Revista Veja
Ele é quase uma eleição ao contrário
Nas páginas da Constituição Federal habita
um fantasma que está sempre presente nos acontecimentos políticos da nossa
república desde a redemocratização. Ao menor sinal de aquecimento no braseiro
da política, o fantasma desperta do aperto dos artigos, parágrafos, incisos e
alíneas da nossa Carta Magna.
A obsessão desse fantasma é a constituição
de uma maioria que venha a derrubar o presidente no exercício do poder para
estabelecer uma nova ordem. Tal qual em O
Fantasma da Ópera, romance de Gaston Leroux, nosso personagem vive
paixão intensa que se alimenta dos conflitos políticos recorrentes no Brasil.

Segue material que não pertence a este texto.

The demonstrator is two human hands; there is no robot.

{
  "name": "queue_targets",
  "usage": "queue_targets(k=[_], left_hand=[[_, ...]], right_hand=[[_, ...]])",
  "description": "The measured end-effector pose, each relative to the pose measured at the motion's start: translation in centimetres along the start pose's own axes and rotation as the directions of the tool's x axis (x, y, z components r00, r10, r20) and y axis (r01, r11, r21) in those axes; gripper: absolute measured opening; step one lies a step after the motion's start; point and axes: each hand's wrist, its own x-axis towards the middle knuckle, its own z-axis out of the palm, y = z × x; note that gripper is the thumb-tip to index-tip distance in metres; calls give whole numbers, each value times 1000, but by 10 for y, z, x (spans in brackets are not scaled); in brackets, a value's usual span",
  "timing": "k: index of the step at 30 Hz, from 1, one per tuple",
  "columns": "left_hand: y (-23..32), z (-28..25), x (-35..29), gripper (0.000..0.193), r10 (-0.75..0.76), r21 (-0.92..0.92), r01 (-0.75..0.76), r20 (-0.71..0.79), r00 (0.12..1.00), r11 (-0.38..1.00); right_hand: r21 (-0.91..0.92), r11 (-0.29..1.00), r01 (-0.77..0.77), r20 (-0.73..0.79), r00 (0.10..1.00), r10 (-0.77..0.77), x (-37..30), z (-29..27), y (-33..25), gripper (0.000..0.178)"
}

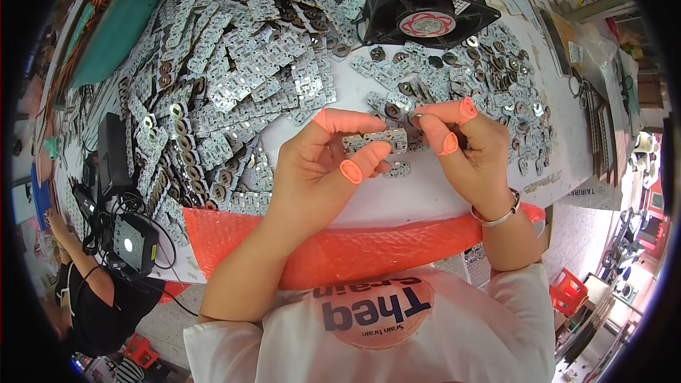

Sua existência é fruto de um arranjo político capenga que impede a constituição de maiorias organizadas no Congresso Nacional. O último presidente que contou com uma maioria parlamentar de seu partido, o então PMDB entre 1987 e 1991, foi José Sarney, que terminou abandonado por seus pares. Como em política, “o mundo gira e a Lusitana roda”, Sarney voltou à cena política em lugar vip.
De lá até hoje, os presidentes vivem e
sobrevivem de sua capacidade de construir maiorias no Congresso em uma feira
partidária. Maiorias que servem mais para proteger o mandato do que para
aprovar agendas específicas. Alguns, como Fernando Henrique Cardoso, Lula e
Michel Temer, foram habilidosos o suficiente para construir e manter maiorias
consistentes. Por isso conseguiram avançar em agendas relevantes. Outros, como
Fernando Collor e Dilma Rousseff, sucumbiram às circunstâncias e às suas
limitações políticas.
“No fim das contas, por ora não há
interesse real dos principais opositores do governo”
No fim das contas, o impeachment no Brasil funciona como uma espécie de voto de desconfiança contra o presidente. É um instrumento de mudança, quase uma espécie de eleição ao contrário. Só que por meio do voto parlamentar.
O que leva o presidente para as cordas do
impeachment? Basicamente, a falta de apoio político. Sem apoio no Congresso e,
em especial, na Câmara dos Deputados, um presidente da República não sobrevive
ao inferno político nacional. Desde o início do ano passado, após conflitos no
Congresso com o então presidente da Câmara, Rodrigo Maia, o presidente Jair
Bolsonaro se dedicou a construir uma maioria de proteção nas duas Casas. A
iniciativa está funcionando e o levou a apoiar a eleição dos dois presidentes do
Poder Legislativo. A polarização política e as repercussões geradas pela
pandemia trouxeram o tema do impeachment novamente para a agenda. Mas existe de
fato essa possibilidade? E quem realmente deseja o impedimento?
Começando de trás para a frente e respondendo,
primeiro, à segunda pergunta: é certo dizer que na oposição poucos desejam o
impeachment de Bolsonaro. Setores relevantes do PT, que tem Lula como líder nas
pesquisas pré-eleitorais, preferem um Bolsonaro fraco à incerteza de ter de
enfrentar uma nova maioria que, eventualmente, possa ser competitiva para 2022.
Isso posto, respondo à primeira pergunta: não, provavelmente não teremos um
impeachment de Bolsonaro, salvo um novo acontecimento de proporções
significativas que viesse causar debandada de seus aliados. No fim das contas e
por ora, não existe maioria para impulsionar o impeachment. Nem tampouco
interesse real dos principais opositores do governo.